伝えられるところによれば、メルセデスは7度F1王者となった実績を持つルイス・ハミルトンと2025年までの2年契約を結ぶことで合意に達したようだ。
■ハミルトンとの交渉は完了したとヴォルフ
メルセデスのチーム代表であるトト・ヴォルフは、今季のF1第12戦ハンガリーGPが行われた先週末のハンガロリンクにおいて、今季で現在の契約が切れるハミルトンとの交渉はすでに終わっており、あとは正式に調印するだけだと認めている。
その際ヴォルフは、ハミルトンとの交渉は「感情的(emotionally)」に終わったと語っていた。かつてのハミルトンのチームメートであり、2016年のF1チャンピオンであるドイツ出身のニコ・ロズベルグは、これに関して次のようにコメントしている。
「契約が感情的に完了したってどういう意味なのか、誰か教えてくれないかな?」
「ルイスがどうしてそれほど時間をかけているのか、僕にはまったくわからないよ」
■ハンガリーで2つの芸術を見せたハミルトン?
そう語ったロズベルグだが、先週末のハンガリーGPの予選で38歳のハミルトンが見事に通算104回目となるポールポジションを獲得したのは見事だったと次のように続けている。
「僕は何年もの間、こういう魔法のような瞬間を間近で見てきたんだ。そして予選での彼のラップはそうした瞬間のひとつだったよ」
「あれはレーシングカーを運転しているというより、もはや芸術だった」
だが、元F1ドライバーであり、現在はF1評論家でもあるマルク・スレールは、ハミルトンが決勝でそのポジションを守ることができなかったばかりか、表彰台すら逃してしまったことに対してロズベルグと同じ表現を用いながら、『motorsport-total.com』のコラムに次のように書いている。
「ポールポジションから4位でフィニッシュするのは、ほとんど芸術だね」
■メルセデスはマクラーレンよりは速いとヴォルフ
失意のうちにハンガリーGP決勝を終えたハミルトンだが、ハンガリーでの予選は別として、メルセデスはもう1年以上にわたって「最高の状態にはない」と認め、次のように付け加えている。
「レースでレッドブルを打ち負かすにはまだほど遠いし、僕たちはマクラーレン勢にも後れをとっているみたいだ」
しかし、メルセデスを率いるオーストリア出身のヴォルフの意見は違うようだ。
「今日唯一よかったのは、ジョージ(ラッセル)のドライビングだ」
「それ以外はすべて見直す必要がある。

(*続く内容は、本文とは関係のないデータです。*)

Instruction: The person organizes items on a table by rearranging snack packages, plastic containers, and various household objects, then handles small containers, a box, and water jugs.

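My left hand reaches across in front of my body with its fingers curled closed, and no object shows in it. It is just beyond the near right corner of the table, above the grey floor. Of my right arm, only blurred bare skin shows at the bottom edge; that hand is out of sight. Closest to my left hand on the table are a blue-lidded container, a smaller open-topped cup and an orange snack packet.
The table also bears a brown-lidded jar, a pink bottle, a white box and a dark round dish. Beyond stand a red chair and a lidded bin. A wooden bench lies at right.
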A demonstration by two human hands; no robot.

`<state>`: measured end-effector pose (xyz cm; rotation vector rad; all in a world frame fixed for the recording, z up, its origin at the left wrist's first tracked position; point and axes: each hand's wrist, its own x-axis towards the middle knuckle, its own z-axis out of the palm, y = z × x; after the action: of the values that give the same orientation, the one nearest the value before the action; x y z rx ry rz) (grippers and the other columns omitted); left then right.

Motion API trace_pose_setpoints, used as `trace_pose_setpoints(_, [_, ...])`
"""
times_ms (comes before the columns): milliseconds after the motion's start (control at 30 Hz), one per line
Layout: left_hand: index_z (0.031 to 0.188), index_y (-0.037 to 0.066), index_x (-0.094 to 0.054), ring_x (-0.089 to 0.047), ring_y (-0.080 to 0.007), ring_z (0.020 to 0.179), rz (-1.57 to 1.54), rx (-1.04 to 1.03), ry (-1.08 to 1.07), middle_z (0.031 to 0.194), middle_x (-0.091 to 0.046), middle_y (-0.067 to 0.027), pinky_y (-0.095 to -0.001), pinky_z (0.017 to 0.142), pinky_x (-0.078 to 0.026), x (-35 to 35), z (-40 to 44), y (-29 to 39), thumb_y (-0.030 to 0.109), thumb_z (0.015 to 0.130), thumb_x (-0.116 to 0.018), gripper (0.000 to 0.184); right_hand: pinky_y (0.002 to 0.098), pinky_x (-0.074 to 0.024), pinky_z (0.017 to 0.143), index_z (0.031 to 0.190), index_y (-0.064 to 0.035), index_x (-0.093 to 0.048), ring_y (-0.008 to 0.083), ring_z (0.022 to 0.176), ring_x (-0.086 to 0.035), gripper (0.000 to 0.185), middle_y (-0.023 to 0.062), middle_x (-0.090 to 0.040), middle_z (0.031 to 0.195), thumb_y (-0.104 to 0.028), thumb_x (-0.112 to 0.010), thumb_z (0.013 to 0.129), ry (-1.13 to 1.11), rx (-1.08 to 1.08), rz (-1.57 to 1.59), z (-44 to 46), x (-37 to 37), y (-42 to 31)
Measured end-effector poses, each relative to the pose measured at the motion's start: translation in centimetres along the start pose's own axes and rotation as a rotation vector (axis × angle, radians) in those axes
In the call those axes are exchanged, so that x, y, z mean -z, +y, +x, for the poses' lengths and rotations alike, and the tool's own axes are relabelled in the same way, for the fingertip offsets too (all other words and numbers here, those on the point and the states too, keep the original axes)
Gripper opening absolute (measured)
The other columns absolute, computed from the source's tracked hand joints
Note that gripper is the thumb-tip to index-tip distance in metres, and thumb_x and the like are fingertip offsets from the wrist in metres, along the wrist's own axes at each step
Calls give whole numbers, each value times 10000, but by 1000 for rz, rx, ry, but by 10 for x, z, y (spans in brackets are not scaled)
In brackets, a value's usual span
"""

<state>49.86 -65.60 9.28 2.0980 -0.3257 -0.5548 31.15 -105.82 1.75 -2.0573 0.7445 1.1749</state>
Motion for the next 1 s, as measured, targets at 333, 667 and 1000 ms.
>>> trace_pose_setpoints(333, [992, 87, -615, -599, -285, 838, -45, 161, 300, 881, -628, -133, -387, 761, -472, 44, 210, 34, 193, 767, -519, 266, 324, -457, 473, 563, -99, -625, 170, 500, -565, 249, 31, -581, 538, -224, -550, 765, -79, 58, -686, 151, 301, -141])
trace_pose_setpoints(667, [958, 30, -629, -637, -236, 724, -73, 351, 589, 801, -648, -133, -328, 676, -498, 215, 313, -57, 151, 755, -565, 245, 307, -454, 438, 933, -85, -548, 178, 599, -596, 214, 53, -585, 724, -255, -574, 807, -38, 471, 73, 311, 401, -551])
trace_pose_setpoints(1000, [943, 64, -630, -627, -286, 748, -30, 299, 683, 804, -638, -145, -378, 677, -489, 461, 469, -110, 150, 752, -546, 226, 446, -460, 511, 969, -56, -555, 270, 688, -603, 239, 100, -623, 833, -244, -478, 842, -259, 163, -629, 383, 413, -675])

我々は表彰台を失ったし、もしかしたら2ポジションをね」
「戦略はよかったんだ。我々には2番目に速いマシンがあった。我々より速かったのはマックス・フェルスタッペンだけだ」
ハンガリーGP決勝後にテレビ局『Sky Deutschland(スカイ・ドイチュランド)』にそう語ったヴォルフは、次のように付け加えた。
「我々は自分たちが持っていたポテンシャルを使わなかったんだ」
■ハミルトンは40歳までF1を続けることに?
ともあれ、『Sky Deutschland(スカイ・ドイチュランド)』によれば、ハンガリーでヴォルフがハミルトンとの契約をあと2年(2024年と2025年)延長することになると漏らしたという。
また、ドイツの『Bild(ビルト)』も、メルセデスとハミルトンが新たな契約を結ぶことが確実となったと次のように報じている。
「すでにハミルトンが来年もメルセデスでドライブすることははっきりしている。あとは正式に契約を結ぶだけだ」
こうした報道が事実であれば、ハミルトンが現行F1技術レギュレーションでの最後の年となる2025年までメルセデスにとどまることになりそうだ。そして、その2025年の1月には、ハミルトンは40回目の誕生日を迎えることになる。